◆ TASK INSTRUCTIONS ◆
Only the lines from the start of the data to the line containing "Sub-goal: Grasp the", both included, should be output, exactly and without pictures.

[Records excerpted from a collection]
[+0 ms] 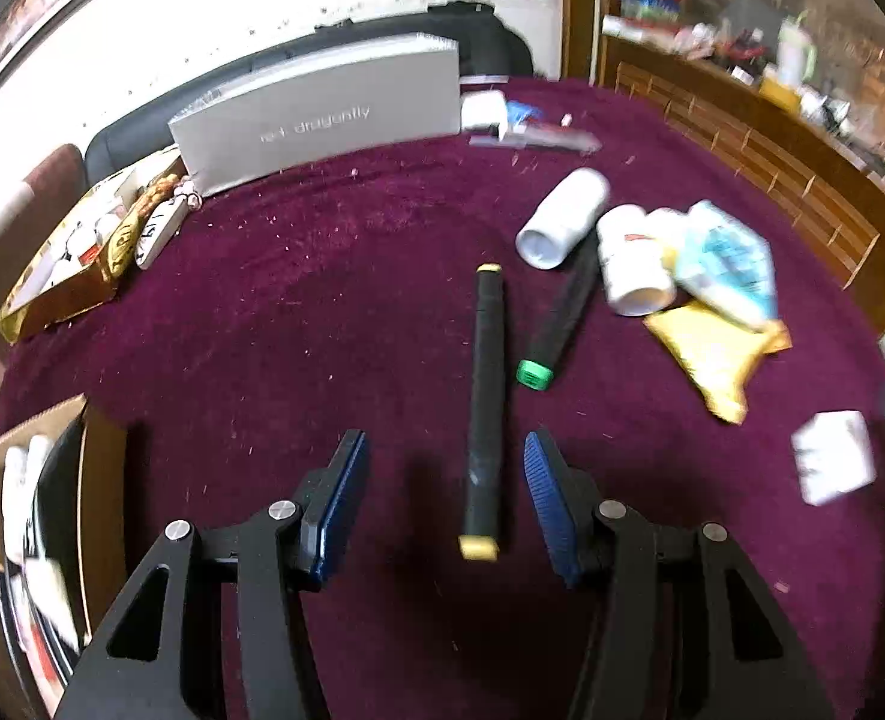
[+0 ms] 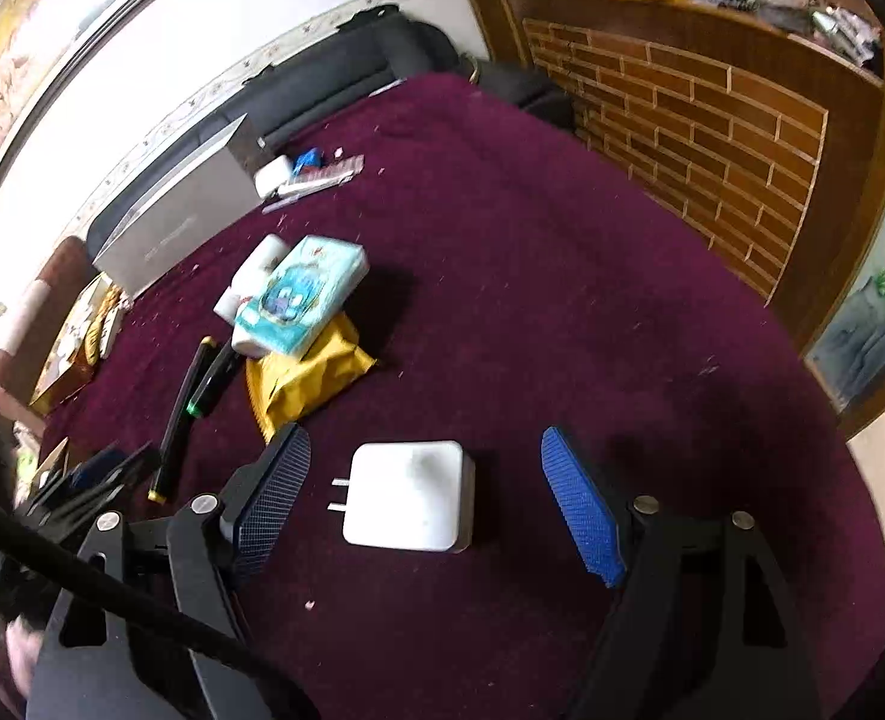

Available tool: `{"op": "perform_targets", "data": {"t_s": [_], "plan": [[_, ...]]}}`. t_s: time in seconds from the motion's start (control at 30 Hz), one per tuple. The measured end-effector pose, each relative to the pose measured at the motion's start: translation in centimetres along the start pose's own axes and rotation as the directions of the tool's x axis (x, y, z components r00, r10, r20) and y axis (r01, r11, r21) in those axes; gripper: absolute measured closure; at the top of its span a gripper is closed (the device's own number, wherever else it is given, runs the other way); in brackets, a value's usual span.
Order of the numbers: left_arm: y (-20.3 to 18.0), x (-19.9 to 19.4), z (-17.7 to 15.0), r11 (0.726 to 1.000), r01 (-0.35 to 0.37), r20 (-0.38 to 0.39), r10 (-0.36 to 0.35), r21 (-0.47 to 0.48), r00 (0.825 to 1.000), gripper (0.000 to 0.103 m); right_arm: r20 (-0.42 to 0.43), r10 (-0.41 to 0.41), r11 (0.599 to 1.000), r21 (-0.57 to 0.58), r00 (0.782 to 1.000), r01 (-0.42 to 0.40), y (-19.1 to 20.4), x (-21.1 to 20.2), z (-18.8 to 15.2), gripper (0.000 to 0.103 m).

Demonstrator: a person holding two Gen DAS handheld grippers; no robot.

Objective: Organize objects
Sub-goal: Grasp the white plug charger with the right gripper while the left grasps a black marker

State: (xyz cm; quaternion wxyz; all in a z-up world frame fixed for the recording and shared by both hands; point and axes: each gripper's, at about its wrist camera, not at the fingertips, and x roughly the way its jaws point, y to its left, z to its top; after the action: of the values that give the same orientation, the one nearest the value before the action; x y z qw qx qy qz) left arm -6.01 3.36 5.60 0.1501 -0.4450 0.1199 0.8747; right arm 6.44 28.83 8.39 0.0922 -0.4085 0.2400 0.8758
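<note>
On the maroon surface (image 1: 322,312), the left hand-held gripper (image 1: 445,495) gapes empty around a yellow-capped black marker (image 1: 484,408), while the right hand-held gripper (image 2: 424,495) stands wide, untouching, around a white charger (image 2: 409,495)

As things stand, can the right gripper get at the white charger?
Probably yes. The right gripper is open, with the white charger lying flat on the cloth between its fingers, untouched; nothing covers it or blocks the way.
</note>
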Motion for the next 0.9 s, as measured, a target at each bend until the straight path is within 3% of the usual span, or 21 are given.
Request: {"op": "perform_targets", "data": {"t_s": [0.07, 0.17, 0.27, 0.37, 0.4, 0.43, 0.5, 0.9], "plan": [[-0.2, 1.6, 0.3, 1.000, 0.003, -0.037, -0.003, 0.006, 0.999, 0.056, -0.015, 0.016, 1.000, -0.008, 1.000, -0.016, 0.1, 0.2, -0.1, 0.023], [-0.7, 2.0, 0.4, 0.999, -0.017, -0.008, 0.017, 0.028, 1.000, 0.055, -0.029, 0.025, 0.999, -0.018, 0.999, -0.026, 0.3, 0.2, -0.1, 0.023], [-1.3, 2.3, 0.5, 0.997, -0.047, 0.023, 0.046, 0.062, 0.999, 0.045, -0.037, 0.027, 0.999, -0.017, 0.999, -0.027, 0.2, 0.2, 0.0, 0.023], [-0.6, 2.5, 0.4, 1.000, 0.009, 0.017, -0.009, 0.021, 1.000, 0.046, -0.050, 0.035, 0.999, 0.000, 0.998, -0.035, -0.2, 0.3, 0.0, 0.023], [-0.2, 2.5, 0.4, 0.999, 0.039, 0.005, -0.039, 0.004, 0.999, 0.053, -0.058, 0.039, 0.999, 0.010, 0.998, -0.038, -0.4, 0.4, -0.1, 0.023], [0.2, 2.3, 0.4, 0.996, 0.088, -0.009, -0.088, -0.020, 0.996, 0.071, -0.063, 0.042, 0.999, 0.016, 0.997, -0.041, -0.5, 0.4, -0.1, 0.023], [0.3, 1.7, 0.2, 0.992, 0.121, -0.023, -0.121, -0.030, 0.992, 0.092, -0.074, 0.042, 0.999, 0.027, 0.996, -0.040, -0.7, 0.4, -0.3, 0.023], [3.5, -4.4, -2.8, 0.953, 0.261, 0.070, -0.253, -0.154, 0.965, 0.092, -0.092, -0.092, 0.987, -0.144, 0.991, 0.078, 3.1, 2.8, -1.9, 0.023]]}}
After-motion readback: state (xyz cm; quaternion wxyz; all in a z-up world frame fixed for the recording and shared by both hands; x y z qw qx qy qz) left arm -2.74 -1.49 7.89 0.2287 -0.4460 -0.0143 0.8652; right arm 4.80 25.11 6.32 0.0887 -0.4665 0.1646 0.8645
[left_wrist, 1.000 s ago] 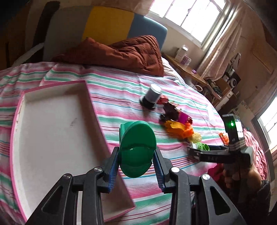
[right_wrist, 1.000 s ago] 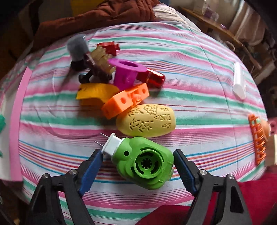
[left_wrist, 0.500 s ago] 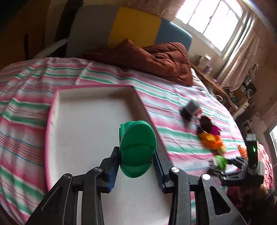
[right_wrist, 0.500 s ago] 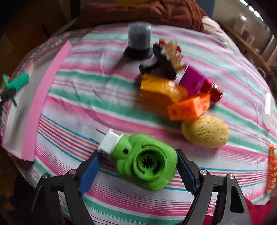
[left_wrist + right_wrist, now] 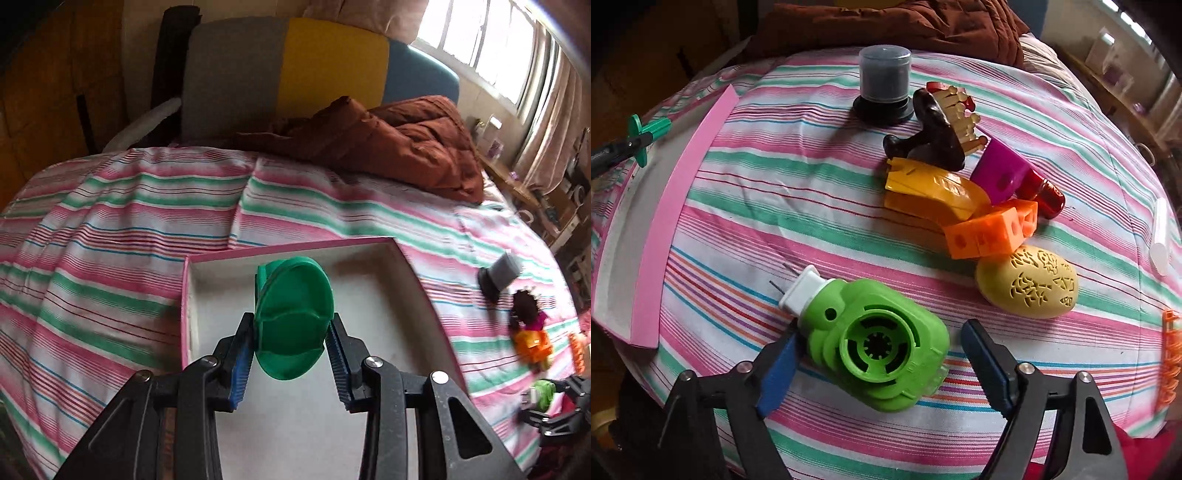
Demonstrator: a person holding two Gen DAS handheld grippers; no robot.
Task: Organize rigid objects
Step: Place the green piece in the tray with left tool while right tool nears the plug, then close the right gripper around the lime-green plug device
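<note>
My left gripper (image 5: pixel 291 350) is shut on a dark green oval disc (image 5: pixel 293 317) and holds it above the white tray with a pink rim (image 5: pixel 369 269). My right gripper (image 5: pixel 879 350) is open around a light green plastic gadget with a white nozzle (image 5: pixel 875 339) that lies on the striped bedspread; the left pad touches it, the right jaw stands apart. The tray's pink rim (image 5: pixel 665 229) shows at the left of the right wrist view, with the green disc (image 5: pixel 646 134) over it.
A pile of toys lies beyond the gadget: yellow egg (image 5: pixel 1027 284), orange block (image 5: pixel 990 232), yellow piece (image 5: pixel 934 188), purple block (image 5: pixel 1001 171), dark brush (image 5: pixel 938 129), grey capped jar (image 5: pixel 884 83). A brown duvet (image 5: pixel 388 147) lies at the bed's head.
My left gripper has carried the green disc leftward and further over the tray. My right gripper has kept its place around the green gadget, swinging slightly so the toy pile sits further right.
</note>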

◆ OUTPUT ◆
[+0 ms] 
[+0 ms] 

Available tool: `{"op": "perform_targets", "data": {"t_s": [_], "plan": [[_, ...]]}}`. t_s: time in seconds from the motion's start (control at 30 Hz), one per tuple. The measured end-effector pose, each relative to the pose measured at the motion's start: translation in centimetres along the start pose's own axes and rotation as the directions of the tool's x axis (x, y, z components r00, r10, r20) and y axis (r01, r11, r21) in those axes; gripper: absolute measured closure; at the top of its span a gripper is closed (the device's own number, wherever else it is given, runs the other way); in brackets, a value's usual span.
Order of the numbers: left_arm: y (-20.3 to 18.0), x (-19.9 to 19.4), z (-17.7 to 15.0), r11 (0.726 to 1.000), r01 (-0.35 to 0.37), r20 (-0.38 to 0.39), r10 (-0.36 to 0.35), r21 (-0.47 to 0.48), r00 (0.825 to 1.000), gripper (0.000 to 0.103 m); right_arm: r20 (-0.42 to 0.43), r10 (-0.41 to 0.41), r11 (0.599 to 1.000), r21 (-0.57 to 0.58), r00 (0.782 to 1.000), r01 (-0.42 to 0.40), y (-19.1 to 20.4), x (-21.1 to 20.2), z (-18.8 to 15.2), gripper (0.000 to 0.103 m).

Demonstrator: a person holding two Gen DAS handheld grippers; no robot.

Objective: Organize objects
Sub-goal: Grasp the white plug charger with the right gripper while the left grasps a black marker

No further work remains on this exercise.